Exercise details » Throughout the material, count the lines with the word "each" in them, and answer with only the figure.

Dataset extract »
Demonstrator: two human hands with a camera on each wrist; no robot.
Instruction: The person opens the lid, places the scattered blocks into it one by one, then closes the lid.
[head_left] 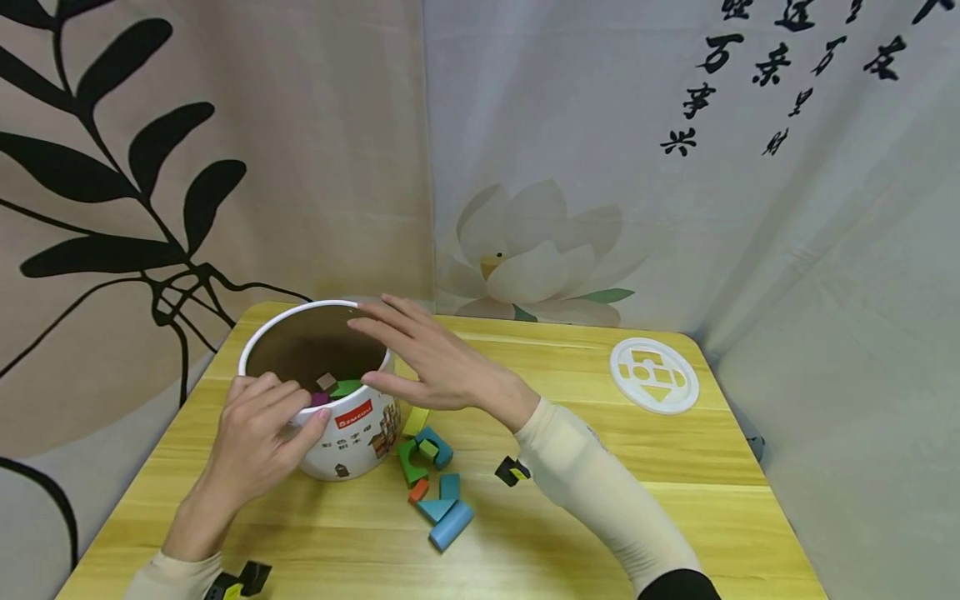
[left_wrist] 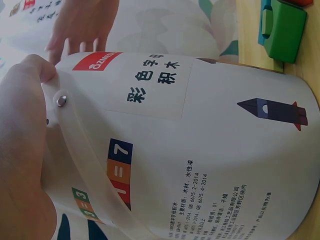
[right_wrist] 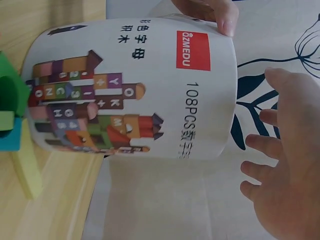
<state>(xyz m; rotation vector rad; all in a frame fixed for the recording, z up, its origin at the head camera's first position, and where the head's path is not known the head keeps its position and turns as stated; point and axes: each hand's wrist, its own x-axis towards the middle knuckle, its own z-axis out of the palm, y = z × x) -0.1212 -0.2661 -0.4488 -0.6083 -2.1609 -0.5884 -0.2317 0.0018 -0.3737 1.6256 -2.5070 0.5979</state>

Answer to the exercise » 2